= EXERCISE INSTRUCTIONS =
Lines from the top of the entries through the line that has "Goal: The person" must be duplicated exactly, and no others.

----

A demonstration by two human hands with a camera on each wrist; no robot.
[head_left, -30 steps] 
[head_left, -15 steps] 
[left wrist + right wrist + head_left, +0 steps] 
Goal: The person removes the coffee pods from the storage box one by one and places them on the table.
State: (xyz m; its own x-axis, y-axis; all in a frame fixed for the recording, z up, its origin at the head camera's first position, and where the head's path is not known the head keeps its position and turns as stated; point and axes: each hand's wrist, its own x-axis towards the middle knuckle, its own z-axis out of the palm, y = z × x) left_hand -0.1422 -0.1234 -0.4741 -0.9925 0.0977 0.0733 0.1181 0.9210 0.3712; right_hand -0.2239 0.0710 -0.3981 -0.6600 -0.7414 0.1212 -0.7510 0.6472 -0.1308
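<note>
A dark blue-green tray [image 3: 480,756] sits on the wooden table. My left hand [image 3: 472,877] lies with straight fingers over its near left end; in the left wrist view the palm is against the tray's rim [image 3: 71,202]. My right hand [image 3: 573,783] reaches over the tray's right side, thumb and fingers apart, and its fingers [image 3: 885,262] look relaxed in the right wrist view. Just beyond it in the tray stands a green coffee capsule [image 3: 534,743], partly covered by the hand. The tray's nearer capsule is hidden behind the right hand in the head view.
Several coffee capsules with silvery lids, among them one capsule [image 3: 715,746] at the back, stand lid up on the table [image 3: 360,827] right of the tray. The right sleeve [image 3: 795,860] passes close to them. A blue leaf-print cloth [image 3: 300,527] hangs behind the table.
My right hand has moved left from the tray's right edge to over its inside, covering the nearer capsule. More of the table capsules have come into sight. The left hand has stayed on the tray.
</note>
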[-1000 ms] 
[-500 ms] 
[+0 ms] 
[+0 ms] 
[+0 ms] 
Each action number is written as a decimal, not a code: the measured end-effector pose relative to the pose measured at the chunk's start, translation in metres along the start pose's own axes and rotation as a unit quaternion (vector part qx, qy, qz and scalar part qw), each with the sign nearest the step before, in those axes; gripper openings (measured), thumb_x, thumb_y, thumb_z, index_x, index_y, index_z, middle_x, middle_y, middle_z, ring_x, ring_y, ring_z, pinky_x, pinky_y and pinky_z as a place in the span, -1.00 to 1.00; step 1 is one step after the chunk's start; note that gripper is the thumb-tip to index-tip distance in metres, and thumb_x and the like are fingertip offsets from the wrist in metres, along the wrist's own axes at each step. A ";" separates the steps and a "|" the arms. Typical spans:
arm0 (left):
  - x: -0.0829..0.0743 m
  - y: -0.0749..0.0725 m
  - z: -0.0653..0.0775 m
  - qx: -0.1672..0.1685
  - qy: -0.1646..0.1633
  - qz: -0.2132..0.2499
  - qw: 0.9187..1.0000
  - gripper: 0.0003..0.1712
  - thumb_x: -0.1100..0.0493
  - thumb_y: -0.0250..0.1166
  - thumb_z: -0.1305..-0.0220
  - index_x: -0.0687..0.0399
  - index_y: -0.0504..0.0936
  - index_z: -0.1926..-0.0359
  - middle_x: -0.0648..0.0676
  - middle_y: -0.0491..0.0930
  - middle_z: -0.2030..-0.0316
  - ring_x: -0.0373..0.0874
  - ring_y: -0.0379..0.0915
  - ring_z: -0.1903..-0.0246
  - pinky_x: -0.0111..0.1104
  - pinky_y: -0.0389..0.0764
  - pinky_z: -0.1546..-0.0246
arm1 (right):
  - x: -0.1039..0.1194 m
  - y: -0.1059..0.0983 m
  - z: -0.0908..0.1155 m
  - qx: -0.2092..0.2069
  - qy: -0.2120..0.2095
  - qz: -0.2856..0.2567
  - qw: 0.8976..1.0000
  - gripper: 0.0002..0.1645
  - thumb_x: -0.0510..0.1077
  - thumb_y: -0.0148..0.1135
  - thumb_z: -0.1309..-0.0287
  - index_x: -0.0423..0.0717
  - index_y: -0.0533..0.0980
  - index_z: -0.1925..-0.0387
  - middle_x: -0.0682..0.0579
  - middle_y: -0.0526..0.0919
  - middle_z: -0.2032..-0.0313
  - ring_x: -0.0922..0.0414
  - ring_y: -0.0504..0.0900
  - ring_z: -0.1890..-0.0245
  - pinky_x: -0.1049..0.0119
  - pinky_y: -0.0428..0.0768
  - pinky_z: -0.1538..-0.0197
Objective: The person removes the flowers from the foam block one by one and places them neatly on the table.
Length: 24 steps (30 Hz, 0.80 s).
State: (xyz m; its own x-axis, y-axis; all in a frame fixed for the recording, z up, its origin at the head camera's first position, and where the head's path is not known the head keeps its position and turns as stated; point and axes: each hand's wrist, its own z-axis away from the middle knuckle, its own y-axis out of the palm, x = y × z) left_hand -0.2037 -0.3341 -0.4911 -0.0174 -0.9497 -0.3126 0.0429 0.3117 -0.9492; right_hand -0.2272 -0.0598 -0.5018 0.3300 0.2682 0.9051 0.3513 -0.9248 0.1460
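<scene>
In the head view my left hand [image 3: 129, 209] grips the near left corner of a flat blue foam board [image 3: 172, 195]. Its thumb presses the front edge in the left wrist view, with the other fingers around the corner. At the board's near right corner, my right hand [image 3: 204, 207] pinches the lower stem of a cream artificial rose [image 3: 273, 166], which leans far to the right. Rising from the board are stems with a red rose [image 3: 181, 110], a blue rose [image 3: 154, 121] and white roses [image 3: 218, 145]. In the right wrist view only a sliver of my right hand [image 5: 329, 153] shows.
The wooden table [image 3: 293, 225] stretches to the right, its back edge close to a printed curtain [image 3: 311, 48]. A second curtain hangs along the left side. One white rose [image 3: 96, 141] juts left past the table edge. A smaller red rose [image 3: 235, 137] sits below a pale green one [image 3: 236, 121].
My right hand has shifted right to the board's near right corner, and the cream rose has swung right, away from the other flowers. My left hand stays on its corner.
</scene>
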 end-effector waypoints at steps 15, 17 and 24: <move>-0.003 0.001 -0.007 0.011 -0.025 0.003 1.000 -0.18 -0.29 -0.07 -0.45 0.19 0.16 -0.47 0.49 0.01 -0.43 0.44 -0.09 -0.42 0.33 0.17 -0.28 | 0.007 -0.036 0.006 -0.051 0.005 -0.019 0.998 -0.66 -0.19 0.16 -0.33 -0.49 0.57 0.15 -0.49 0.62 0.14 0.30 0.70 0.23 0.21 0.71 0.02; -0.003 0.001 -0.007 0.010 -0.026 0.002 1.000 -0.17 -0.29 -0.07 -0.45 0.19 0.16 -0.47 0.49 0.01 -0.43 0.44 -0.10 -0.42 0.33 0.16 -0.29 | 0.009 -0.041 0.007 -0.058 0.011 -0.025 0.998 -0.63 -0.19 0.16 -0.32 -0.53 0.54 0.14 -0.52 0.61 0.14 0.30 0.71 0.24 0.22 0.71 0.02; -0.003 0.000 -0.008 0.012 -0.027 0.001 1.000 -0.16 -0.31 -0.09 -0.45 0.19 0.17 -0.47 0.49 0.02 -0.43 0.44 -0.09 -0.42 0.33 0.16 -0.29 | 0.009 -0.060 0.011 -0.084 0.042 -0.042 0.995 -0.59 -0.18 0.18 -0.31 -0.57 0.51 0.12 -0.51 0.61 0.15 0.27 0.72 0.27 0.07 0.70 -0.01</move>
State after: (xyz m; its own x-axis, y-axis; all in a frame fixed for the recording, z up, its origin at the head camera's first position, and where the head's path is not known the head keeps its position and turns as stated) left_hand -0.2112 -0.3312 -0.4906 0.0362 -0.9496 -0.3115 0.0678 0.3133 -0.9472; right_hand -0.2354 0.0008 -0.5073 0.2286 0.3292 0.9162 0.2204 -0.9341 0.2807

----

= TASK ANSWER =
A demonstration by two human hands with a camera on each wrist; no robot.
[head_left, -30 steps] 
[head_left, -15 steps] 
[left wrist + right wrist + head_left, +0 steps] 
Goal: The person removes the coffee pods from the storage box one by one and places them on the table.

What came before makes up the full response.